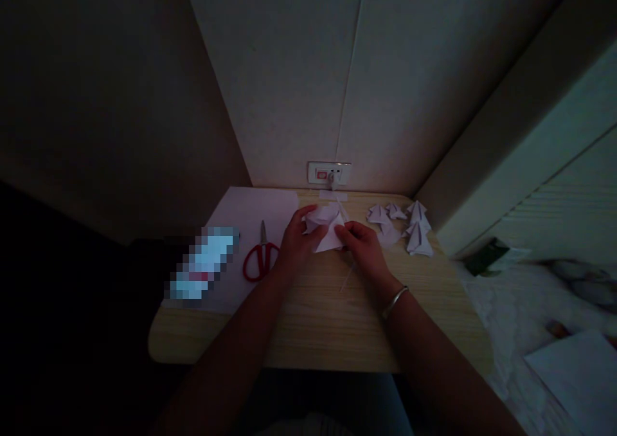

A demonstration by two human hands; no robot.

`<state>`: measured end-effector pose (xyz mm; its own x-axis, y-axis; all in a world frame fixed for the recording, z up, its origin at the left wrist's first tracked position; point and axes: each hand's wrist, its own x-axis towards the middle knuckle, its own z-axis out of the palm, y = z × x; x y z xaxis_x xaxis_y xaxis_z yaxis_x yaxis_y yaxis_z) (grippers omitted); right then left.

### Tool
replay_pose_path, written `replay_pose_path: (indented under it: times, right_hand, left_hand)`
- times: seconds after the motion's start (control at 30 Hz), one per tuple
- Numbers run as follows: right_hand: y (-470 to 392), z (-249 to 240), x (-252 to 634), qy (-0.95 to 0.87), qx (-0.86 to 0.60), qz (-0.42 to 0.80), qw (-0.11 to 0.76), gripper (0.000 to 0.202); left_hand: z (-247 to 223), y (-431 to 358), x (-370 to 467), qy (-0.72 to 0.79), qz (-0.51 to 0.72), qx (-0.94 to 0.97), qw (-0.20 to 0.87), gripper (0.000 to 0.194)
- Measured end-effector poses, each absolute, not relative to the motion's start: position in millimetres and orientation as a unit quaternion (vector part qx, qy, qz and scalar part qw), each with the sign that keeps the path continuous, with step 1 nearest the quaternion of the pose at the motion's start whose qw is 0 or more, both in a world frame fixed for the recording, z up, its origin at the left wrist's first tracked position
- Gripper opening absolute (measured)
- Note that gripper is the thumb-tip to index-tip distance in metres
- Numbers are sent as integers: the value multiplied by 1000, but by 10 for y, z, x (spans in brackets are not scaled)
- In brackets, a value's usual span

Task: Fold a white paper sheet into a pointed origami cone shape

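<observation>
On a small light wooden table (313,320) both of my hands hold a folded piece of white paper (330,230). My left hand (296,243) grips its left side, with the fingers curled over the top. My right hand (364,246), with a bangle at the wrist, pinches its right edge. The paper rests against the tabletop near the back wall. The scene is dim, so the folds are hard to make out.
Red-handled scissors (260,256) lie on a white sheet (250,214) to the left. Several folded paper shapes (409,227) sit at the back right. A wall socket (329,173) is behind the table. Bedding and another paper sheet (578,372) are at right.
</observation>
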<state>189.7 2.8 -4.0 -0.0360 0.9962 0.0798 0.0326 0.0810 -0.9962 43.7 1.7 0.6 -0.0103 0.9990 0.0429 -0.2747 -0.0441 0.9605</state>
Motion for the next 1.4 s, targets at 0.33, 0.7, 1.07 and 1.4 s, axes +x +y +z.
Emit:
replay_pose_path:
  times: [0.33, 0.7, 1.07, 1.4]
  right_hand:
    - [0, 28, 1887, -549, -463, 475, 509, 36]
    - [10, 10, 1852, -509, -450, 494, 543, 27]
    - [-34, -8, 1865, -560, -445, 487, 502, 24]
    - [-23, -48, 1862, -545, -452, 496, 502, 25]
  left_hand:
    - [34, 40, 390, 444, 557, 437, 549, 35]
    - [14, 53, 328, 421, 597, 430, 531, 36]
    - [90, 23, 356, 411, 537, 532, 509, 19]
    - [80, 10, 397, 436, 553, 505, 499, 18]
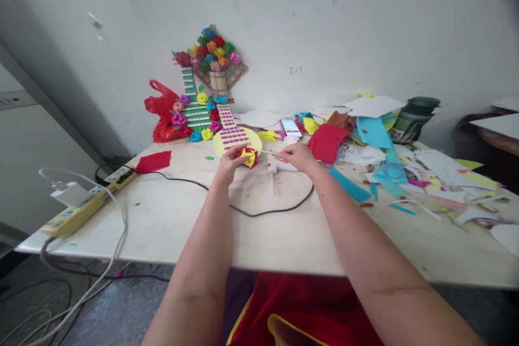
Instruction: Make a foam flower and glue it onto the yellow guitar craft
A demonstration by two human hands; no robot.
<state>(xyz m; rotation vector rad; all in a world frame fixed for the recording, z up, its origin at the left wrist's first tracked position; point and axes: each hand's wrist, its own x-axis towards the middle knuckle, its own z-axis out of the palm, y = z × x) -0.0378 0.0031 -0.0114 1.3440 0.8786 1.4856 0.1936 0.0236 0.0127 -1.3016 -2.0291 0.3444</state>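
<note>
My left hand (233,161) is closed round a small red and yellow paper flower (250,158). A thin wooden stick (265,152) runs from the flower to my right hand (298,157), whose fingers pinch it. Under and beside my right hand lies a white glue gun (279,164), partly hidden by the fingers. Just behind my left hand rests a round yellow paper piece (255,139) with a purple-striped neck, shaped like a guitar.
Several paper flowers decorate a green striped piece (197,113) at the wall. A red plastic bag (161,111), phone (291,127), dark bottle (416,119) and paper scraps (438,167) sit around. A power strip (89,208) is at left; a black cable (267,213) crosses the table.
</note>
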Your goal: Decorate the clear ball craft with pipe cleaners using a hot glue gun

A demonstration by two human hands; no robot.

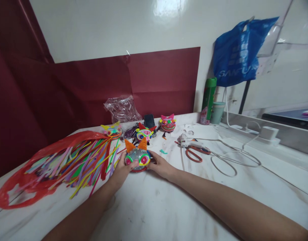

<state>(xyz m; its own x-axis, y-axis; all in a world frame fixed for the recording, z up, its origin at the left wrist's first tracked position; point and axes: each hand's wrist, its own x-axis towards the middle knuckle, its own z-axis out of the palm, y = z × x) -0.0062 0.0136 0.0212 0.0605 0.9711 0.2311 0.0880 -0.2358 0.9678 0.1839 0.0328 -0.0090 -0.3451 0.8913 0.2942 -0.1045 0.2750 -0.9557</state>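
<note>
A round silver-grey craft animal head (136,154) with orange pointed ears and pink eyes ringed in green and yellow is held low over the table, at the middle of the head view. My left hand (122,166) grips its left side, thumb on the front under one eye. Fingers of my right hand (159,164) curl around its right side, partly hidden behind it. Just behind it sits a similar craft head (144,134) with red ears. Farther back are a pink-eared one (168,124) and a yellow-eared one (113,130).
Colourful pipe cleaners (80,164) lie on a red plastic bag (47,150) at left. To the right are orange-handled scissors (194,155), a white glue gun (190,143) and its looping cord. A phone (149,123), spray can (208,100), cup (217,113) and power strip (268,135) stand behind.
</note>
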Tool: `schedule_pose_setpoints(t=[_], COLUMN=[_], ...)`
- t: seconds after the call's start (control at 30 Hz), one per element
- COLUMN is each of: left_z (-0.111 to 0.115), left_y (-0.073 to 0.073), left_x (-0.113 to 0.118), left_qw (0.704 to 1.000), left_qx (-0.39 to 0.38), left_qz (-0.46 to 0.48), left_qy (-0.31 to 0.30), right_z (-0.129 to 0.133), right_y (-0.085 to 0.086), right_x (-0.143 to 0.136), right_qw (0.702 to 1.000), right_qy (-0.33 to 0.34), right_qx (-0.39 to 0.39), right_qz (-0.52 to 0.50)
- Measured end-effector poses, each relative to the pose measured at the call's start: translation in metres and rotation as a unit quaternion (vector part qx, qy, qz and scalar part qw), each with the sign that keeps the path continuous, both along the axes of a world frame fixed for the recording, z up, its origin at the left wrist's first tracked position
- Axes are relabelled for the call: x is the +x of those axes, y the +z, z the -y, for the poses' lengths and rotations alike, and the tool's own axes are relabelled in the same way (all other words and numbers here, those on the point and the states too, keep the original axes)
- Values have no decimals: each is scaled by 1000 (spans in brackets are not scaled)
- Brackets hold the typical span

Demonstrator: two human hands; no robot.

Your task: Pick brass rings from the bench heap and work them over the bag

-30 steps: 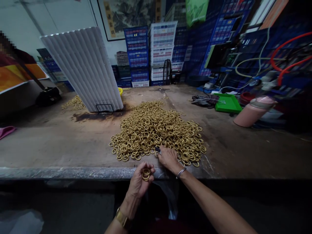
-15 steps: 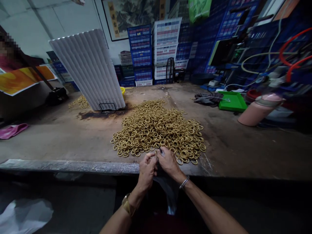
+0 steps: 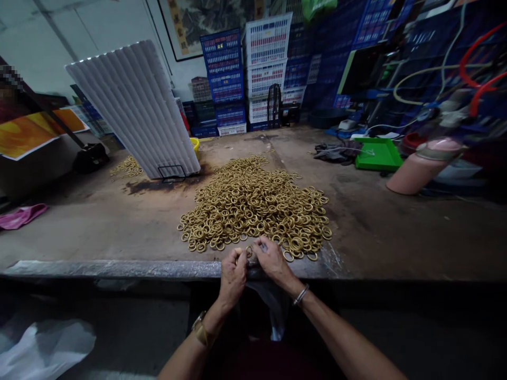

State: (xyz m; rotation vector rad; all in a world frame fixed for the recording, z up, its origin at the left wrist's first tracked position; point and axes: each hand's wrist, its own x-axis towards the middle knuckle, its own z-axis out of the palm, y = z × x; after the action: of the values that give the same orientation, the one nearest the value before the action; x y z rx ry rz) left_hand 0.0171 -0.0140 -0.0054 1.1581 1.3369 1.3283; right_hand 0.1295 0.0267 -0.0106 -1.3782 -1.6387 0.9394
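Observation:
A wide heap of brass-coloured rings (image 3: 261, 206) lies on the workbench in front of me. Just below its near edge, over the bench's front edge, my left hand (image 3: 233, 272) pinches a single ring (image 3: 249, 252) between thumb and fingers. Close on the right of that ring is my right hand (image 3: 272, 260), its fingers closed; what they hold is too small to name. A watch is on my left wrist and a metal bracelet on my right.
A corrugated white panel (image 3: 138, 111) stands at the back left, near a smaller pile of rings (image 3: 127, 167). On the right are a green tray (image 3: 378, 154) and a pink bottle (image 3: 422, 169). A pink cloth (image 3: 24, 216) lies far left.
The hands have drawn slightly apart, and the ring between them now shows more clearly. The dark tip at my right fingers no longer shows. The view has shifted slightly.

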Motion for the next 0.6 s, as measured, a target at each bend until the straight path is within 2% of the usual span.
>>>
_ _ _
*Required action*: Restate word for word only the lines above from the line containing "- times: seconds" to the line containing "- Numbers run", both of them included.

*Solution to the exercise*:
- times: seconds after the motion's start (control at 30 Hz), one per tuple
- Numbers run as follows: right_hand: y (-470 to 392), z (-249 to 240), x (-252 to 634), qy (-0.95 to 0.87), qx (-0.86 to 0.60), qz (-0.42 to 0.80), qw (-0.11 to 0.76), gripper (0.000 to 0.202); left_hand: z (-247 to 223), y (-431 to 358), x (-370 to 467), qy (-0.72 to 0.79), qz (-0.51 to 0.72), qx (-0.94 to 0.97), qw (-0.20 to 0.87), gripper (0.000 to 0.194)

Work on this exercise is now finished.